### GIVEN INFORMATION
[Start of section]

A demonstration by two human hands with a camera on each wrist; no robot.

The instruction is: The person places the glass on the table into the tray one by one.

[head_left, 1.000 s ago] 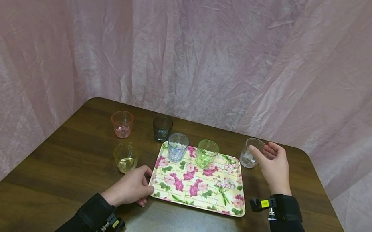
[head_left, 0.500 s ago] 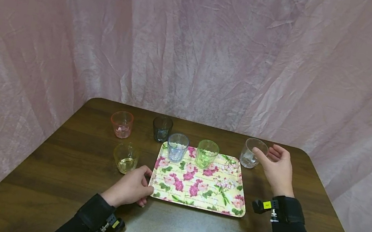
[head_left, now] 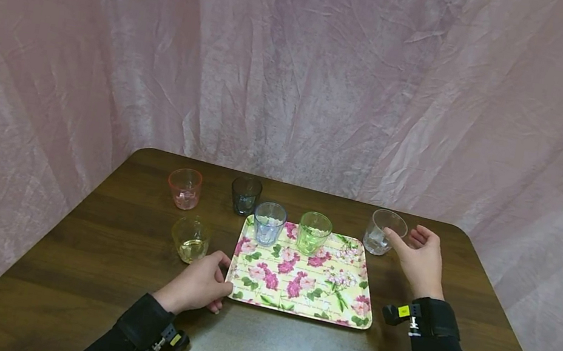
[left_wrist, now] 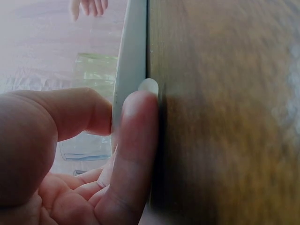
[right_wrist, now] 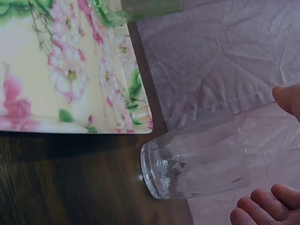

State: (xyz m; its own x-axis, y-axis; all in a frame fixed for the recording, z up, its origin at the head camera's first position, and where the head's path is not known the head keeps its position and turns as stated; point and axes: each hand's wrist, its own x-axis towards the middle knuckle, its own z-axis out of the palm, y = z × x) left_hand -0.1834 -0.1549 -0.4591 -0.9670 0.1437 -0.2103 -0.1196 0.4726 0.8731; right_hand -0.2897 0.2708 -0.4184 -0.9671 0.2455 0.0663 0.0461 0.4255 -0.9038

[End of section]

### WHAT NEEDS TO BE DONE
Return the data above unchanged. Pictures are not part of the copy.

### SOLUTION
A demonstration by two human hands with a camera on each wrist; no robot.

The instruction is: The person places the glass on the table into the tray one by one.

[head_left, 1.000 s ago] 
[head_left, 0.500 s ago] 
[head_left, now] 
[left_wrist, now] 
[right_wrist, now] 

State: (xyz m; its own x-axis, y-axis; all in a frame fixed for the recording, z up, its origin at the head camera's first position, and where the head's path is not known the head keeps its position and turns as stated; point and axes: each hand's wrist, its own x-axis towards the middle knuckle, its own z-axis out of the palm, y = z × x) left_hand -0.1834 -0.1549 -0.4591 -0.9670 0.1437 -0.2103 -0.1196 0.4726 0.8731; right_hand -0.2897 0.2708 -0.4184 -0.9671 0.2455 0.0663 0.0461 0.4255 -0.9038

The work on this exercise is now complete.